Since our last visit, I’ve been involved with changing the terrain down on the beach we share with several other homeowners. Two guys, Roger and Mike, have shouldered most of the responsibility while I’ve provided what little muscle I still have for shoveling dirt, hauling downed trees, and hefting docks, including mine. And amid all this excitement, a bear, one they say probably is young and unafraid of people, has been upsetting garbage bins at lakeside cabins and wandering onto porches and decks up here on street level. So the DNR has a bear trap rigged down near where trash bins used to be before the bin owners wised up and moved them away. The trap looks like a series of barrels welded together with a steel gate at one end. The DNR gives our bear 10 days to be trapped; after that, the trap goes to another location with a nuisance bear.
I finished the first draft of my early years, written for my children and grandchildren, and now I find more and more stuff to add. It’s a depiction of what life was like for a boy in the Mount Hollywood area during the 1940’s, 1950’s and early 1960’s. In my case, my theater reviews are interspersed in the narrative.

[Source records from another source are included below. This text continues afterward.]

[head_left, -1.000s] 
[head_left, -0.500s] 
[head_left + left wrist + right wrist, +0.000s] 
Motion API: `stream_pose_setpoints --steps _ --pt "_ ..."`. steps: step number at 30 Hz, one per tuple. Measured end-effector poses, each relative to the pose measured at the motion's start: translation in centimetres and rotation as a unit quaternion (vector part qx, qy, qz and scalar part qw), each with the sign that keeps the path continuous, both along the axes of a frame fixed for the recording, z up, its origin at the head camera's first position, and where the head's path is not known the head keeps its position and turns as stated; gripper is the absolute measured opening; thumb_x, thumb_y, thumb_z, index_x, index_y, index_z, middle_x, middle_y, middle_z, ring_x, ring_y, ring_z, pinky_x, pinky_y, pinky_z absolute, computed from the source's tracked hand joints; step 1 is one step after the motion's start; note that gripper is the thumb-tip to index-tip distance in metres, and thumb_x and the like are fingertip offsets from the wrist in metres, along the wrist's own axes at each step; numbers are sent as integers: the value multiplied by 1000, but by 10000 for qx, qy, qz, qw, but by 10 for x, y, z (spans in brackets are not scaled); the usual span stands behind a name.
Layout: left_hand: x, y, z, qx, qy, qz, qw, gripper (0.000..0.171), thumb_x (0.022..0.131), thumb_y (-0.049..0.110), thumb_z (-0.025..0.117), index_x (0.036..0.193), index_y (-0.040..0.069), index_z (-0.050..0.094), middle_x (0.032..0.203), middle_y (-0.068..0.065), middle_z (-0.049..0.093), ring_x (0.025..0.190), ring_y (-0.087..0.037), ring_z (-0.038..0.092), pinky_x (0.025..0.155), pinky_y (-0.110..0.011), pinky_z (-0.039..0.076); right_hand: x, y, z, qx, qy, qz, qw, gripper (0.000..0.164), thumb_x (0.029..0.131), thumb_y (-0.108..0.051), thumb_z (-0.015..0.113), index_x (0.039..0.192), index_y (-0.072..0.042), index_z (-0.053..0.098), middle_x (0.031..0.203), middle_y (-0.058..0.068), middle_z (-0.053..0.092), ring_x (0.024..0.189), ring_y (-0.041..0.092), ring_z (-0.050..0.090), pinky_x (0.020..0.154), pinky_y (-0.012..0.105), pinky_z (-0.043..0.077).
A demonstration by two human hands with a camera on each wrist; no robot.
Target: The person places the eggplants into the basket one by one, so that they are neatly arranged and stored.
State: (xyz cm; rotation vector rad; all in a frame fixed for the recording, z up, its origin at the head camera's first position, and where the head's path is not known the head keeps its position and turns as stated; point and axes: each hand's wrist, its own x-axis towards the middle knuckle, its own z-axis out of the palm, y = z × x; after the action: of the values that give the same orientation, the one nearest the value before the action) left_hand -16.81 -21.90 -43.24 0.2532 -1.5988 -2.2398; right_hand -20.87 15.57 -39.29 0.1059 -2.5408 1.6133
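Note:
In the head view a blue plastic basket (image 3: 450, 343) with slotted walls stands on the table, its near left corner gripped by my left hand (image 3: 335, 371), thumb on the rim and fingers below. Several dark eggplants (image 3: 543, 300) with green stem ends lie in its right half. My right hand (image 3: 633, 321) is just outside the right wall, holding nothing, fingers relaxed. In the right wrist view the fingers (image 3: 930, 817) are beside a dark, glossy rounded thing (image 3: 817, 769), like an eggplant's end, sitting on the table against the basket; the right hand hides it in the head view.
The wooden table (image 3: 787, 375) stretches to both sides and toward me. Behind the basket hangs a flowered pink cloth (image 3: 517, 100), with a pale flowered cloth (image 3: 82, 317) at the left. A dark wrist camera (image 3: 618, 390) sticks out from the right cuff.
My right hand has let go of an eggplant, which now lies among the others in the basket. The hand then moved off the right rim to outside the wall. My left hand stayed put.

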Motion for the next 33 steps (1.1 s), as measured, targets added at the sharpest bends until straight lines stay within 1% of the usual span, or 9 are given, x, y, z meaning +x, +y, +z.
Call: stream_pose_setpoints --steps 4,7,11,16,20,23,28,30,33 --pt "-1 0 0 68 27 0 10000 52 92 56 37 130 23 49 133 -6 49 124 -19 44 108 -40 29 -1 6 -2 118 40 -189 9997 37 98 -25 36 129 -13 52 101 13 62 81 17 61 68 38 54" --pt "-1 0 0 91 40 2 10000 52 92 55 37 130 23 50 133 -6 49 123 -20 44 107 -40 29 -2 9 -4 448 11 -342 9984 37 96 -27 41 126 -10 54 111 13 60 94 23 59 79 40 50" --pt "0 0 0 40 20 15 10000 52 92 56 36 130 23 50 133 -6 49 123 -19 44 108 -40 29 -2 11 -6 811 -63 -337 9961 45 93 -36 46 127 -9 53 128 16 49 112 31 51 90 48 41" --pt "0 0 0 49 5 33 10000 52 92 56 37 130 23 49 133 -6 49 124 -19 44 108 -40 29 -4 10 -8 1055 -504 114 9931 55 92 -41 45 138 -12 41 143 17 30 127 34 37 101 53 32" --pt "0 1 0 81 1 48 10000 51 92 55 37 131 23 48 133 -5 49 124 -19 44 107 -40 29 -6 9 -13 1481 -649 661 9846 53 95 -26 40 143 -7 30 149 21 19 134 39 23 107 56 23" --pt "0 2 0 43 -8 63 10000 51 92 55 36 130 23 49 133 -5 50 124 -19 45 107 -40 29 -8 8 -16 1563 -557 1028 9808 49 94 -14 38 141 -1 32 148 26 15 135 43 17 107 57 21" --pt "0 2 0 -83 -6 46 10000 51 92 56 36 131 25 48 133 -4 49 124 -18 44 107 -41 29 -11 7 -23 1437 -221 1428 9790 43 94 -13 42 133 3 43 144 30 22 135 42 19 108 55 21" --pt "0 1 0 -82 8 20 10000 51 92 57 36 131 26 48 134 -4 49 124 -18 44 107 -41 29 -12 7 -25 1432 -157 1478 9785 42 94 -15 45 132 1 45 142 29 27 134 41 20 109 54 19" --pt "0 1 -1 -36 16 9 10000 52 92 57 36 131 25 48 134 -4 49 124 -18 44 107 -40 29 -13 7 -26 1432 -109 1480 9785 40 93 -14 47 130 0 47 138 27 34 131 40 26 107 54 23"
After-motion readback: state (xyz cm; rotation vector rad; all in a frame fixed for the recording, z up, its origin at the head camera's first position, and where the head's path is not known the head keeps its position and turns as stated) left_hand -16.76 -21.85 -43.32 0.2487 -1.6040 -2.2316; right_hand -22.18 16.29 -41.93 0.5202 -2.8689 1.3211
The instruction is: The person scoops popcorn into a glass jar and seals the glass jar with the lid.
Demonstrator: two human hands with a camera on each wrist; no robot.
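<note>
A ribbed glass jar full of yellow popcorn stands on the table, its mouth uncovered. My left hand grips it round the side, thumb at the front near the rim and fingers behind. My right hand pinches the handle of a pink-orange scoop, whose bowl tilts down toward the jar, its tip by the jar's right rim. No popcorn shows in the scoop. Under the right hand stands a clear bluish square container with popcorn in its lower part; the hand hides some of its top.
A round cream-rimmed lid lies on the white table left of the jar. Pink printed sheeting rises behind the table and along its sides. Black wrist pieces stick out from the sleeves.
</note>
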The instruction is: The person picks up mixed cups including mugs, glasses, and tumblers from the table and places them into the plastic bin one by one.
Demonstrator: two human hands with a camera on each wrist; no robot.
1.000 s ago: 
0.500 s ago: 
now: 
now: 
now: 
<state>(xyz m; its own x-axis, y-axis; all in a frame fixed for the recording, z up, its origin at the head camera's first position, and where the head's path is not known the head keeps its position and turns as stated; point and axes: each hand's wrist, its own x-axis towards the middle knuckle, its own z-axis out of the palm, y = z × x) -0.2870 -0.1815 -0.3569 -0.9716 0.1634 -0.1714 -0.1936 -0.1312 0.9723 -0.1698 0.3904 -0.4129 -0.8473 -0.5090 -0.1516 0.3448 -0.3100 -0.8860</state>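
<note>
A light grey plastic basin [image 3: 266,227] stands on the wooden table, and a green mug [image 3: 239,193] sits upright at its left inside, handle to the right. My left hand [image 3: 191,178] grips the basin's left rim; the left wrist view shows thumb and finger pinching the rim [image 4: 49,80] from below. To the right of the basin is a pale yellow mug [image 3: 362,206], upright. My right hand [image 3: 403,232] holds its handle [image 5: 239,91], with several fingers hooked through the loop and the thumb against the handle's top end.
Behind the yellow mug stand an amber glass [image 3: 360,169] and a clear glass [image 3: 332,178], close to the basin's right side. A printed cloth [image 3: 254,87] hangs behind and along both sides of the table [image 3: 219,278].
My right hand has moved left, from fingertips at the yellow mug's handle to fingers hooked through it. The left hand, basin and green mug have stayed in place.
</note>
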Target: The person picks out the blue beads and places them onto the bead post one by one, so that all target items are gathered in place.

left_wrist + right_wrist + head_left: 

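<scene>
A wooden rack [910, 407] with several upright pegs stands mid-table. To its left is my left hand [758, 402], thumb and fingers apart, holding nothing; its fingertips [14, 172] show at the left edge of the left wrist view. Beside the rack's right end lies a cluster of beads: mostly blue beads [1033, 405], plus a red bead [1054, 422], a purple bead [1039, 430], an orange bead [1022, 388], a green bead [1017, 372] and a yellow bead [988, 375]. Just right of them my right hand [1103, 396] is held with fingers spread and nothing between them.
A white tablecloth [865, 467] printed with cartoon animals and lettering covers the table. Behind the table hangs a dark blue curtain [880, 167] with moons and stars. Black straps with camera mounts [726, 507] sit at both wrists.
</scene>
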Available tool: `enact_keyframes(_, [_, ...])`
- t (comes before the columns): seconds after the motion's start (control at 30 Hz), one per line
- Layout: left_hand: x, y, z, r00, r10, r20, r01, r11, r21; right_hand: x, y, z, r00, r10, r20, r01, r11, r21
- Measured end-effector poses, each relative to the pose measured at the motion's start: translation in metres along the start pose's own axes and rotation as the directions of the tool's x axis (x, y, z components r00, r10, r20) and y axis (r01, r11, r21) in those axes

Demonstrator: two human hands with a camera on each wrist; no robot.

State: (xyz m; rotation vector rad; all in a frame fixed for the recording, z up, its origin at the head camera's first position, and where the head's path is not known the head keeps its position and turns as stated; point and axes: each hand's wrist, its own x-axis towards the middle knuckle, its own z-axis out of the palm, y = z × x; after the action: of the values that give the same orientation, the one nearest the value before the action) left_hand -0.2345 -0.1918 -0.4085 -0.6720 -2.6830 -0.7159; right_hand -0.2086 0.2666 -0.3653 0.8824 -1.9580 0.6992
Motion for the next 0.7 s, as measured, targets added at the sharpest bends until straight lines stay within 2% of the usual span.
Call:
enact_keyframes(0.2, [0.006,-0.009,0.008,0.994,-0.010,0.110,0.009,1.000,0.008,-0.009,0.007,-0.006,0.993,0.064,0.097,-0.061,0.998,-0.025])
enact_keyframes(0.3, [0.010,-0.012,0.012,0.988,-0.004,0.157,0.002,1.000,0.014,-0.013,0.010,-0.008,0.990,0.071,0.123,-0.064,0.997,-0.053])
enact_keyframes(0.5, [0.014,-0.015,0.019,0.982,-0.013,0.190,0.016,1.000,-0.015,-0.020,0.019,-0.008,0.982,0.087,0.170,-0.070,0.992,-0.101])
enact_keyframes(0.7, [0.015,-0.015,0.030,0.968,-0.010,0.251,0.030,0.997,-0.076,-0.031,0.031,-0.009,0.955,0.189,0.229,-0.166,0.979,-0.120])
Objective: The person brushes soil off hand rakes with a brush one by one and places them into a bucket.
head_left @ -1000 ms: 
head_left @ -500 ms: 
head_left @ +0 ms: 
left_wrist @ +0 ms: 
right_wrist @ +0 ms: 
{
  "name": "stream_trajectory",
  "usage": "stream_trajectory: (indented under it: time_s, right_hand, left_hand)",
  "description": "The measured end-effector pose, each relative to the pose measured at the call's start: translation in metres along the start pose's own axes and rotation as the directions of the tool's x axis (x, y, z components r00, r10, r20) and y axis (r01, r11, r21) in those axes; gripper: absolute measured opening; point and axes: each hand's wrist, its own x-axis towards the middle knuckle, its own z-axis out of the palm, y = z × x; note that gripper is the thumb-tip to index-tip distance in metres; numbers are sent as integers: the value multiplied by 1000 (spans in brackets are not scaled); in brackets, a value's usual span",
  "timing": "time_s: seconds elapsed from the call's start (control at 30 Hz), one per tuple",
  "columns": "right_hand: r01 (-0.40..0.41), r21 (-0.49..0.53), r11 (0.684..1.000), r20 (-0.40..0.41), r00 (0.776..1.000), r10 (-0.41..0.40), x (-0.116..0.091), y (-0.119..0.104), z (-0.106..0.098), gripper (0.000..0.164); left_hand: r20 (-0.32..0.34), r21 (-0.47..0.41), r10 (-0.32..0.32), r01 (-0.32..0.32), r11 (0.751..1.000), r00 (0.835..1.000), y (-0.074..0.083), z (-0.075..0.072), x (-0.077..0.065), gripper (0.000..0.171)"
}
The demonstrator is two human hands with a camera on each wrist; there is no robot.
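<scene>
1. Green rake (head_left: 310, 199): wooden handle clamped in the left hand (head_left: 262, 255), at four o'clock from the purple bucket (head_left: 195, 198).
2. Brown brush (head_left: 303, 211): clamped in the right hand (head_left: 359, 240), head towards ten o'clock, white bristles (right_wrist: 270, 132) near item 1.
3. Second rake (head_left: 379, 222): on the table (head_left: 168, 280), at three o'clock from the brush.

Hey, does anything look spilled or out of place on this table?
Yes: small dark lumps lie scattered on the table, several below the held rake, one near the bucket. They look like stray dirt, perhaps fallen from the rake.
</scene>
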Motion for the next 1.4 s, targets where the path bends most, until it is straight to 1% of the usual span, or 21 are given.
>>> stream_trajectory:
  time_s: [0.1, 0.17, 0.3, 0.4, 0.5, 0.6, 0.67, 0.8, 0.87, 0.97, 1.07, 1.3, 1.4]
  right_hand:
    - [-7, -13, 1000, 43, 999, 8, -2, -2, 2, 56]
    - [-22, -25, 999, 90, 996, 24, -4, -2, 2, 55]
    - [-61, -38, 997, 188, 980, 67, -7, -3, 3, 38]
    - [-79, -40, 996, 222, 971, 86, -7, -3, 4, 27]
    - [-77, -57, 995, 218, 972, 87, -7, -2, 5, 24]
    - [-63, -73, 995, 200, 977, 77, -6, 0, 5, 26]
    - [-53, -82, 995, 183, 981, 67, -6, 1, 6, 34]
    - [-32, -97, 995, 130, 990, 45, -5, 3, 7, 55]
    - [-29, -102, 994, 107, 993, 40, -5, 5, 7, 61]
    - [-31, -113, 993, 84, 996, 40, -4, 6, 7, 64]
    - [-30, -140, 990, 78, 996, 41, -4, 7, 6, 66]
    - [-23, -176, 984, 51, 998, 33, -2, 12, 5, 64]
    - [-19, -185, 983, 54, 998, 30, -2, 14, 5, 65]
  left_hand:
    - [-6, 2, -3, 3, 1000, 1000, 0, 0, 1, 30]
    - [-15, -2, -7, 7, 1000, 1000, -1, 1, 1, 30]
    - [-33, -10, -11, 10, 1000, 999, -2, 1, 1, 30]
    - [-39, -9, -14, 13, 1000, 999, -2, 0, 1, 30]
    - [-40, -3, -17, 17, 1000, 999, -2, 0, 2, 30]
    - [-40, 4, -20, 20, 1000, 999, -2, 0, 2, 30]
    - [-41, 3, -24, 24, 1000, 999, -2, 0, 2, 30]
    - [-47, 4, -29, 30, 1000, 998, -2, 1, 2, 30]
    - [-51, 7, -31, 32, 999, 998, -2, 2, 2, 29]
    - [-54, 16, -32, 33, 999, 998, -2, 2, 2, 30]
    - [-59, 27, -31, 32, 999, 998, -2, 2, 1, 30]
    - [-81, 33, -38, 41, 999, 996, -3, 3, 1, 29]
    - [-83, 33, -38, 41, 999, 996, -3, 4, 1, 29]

Last night’s WPCA-FM story reading was Curtain!, a tale of an aging actor and his former mentee. It’s a story of a man who lives his life in comparison to more famous performers, whom he uses as teaching examples for the young woman who struggles to get her career started. While he chafes at his comfortable local celebrity status, he knows he has it easy being a “big frog in a small pond”. His mentee, whose career went nowhere despite his tutoring, resurfaces to raise a major question. I always appreciate WPCA sharing my story readings; it’s a privilege few writers enjoy.